The bench, however, refused to stay the further proceedings before the civil judge and said, “any judicial officer would understand the meaning of our orders. We don’t need to stay it.” The clarification was given by the top court after Ahmadi pointed out that the impugned order in the opening paragraph says that the application filed by Jain (plaintiff) is allowed and had also issued specific direction to seal the area where the ‘Shivling’ is said to be found and restrict the entry of Muslims to 20 and direction to CRPF commandant to provide protection to the premises.
Ahmadi said the order impugned is an order passed in a civil lawsuit where prayers were made to allow the plaintiff and others to worship and a declaration about the place. “The prayer categorically speaks about changing the status quo of the religious structure which is a Mosque since time immemorial. This suit is barred as per the act of Parliament passed in 1991 but despite that, it was entertained and a series of orders were passed by the trial court including the appointment of court commissioner,” he said. Mehta said that Ahmadi should not cast any aspersion on the civil judge.
Ahmadi said when the committee approached the High Court, it said that the civil judge only appointed a court commissioner and the Muslim body’s plea was innocuous and nothing will happen. “This remark of the High Court was preceded by a series of events as the civil court passed orders and the court commissioner went on to do the survey amid security,” he said.

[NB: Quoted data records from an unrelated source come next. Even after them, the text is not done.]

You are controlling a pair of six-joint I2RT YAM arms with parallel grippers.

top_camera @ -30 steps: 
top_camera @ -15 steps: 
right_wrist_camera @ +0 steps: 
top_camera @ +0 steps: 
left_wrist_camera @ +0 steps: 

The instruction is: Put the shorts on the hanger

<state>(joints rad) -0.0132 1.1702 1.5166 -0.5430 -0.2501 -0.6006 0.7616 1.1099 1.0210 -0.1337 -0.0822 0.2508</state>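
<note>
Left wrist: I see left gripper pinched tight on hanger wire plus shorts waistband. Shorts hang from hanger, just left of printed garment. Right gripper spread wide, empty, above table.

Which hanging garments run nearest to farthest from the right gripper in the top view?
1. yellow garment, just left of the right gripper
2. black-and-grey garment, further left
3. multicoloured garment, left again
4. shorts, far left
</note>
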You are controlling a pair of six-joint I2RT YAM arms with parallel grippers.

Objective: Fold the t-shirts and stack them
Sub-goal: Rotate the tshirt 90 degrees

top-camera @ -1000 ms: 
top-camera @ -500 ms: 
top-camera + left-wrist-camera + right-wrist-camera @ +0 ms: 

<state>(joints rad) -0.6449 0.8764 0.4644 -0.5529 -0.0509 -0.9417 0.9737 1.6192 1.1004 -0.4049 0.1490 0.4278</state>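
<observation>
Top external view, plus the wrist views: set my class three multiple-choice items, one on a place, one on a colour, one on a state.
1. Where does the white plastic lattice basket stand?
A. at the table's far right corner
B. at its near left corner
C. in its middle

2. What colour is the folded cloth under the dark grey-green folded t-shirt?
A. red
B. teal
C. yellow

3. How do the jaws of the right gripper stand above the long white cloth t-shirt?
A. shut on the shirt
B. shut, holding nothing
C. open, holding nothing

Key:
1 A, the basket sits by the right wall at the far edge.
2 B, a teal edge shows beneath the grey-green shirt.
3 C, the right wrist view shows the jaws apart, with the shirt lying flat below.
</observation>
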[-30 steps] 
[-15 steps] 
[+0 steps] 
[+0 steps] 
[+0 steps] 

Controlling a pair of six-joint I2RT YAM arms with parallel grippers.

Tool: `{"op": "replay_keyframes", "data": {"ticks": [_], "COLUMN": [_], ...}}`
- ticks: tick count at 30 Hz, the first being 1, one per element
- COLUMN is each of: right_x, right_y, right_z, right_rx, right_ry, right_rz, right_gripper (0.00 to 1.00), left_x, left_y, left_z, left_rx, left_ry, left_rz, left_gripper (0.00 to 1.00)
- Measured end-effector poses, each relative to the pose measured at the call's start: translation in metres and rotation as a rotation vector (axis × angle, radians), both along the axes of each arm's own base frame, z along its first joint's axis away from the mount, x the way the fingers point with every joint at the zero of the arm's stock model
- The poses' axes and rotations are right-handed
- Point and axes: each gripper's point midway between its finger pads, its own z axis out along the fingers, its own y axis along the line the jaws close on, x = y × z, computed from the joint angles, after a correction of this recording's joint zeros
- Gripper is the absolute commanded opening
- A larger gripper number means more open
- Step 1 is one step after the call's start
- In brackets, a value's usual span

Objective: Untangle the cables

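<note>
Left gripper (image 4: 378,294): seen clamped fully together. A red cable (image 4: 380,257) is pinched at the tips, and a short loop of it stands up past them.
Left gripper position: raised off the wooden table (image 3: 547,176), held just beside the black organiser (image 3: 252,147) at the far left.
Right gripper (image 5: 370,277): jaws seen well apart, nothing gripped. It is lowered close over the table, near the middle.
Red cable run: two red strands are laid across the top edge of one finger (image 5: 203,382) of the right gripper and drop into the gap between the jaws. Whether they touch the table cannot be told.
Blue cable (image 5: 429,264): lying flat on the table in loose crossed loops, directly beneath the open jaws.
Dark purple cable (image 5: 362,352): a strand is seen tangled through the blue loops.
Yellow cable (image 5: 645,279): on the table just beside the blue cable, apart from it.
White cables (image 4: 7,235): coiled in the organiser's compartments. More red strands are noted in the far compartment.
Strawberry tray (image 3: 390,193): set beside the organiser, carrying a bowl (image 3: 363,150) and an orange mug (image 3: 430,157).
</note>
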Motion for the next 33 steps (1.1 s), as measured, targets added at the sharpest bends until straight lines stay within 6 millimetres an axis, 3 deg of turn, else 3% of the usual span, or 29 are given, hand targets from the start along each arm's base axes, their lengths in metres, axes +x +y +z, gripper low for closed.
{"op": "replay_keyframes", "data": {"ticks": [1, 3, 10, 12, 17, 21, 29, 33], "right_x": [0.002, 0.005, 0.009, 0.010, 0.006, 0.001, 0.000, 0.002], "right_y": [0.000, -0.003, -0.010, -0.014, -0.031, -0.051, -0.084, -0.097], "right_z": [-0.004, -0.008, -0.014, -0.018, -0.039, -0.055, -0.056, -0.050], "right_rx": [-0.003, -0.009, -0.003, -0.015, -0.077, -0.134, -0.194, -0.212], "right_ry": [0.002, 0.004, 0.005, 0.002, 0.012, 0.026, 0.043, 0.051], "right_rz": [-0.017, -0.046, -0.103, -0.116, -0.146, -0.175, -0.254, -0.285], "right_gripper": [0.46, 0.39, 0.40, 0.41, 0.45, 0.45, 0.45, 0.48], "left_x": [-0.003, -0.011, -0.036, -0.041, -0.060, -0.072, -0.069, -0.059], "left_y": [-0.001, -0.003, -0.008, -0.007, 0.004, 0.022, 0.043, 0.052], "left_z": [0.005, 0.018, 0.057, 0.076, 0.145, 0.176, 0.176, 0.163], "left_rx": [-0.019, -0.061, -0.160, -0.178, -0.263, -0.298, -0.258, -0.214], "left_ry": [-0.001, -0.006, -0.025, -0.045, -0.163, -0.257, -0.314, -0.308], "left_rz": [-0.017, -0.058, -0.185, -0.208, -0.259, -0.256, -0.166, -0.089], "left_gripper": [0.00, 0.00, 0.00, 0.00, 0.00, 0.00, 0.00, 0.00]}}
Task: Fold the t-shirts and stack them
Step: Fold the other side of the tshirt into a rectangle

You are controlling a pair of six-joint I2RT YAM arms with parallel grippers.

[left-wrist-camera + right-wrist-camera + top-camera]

He further said while the commission work was in progress an application was filed by the plaintiff saying that a ‘Shivling’, which, as per the mosque committee a water fountain, has been found and the court allowed the applications and passed the order ex parte in a “tearing hurry”. “The court commissioner under the law is supposed to give his report in a sealed cover, which was not done. Instead, an application was filed while the commission’s work was in progress and was allowed by the court,” he said. Mehta said that the civil court’s order on one hand says the application is allowed but then goes on to pass specific directions.
Ahmadi said, “Under the garb of proceedings, the status quo of the religious place is sought to be altered. These orders of the civil court should be stayed, the commission should stay, and status quo prior to the proceedings should be restored”. The bench issued notices to the petitioner Hindu devotees and posted the plea of the mosque committee for hearing on May 19.
The Muslim side has been referring to the Places of Worship (Special Provisions) Act, 1991 and its Section 4 which bars filing of any suit or initiating any other legal proceeding for a conversion of the religious character of any place of worship, as existing on August 15, 1947.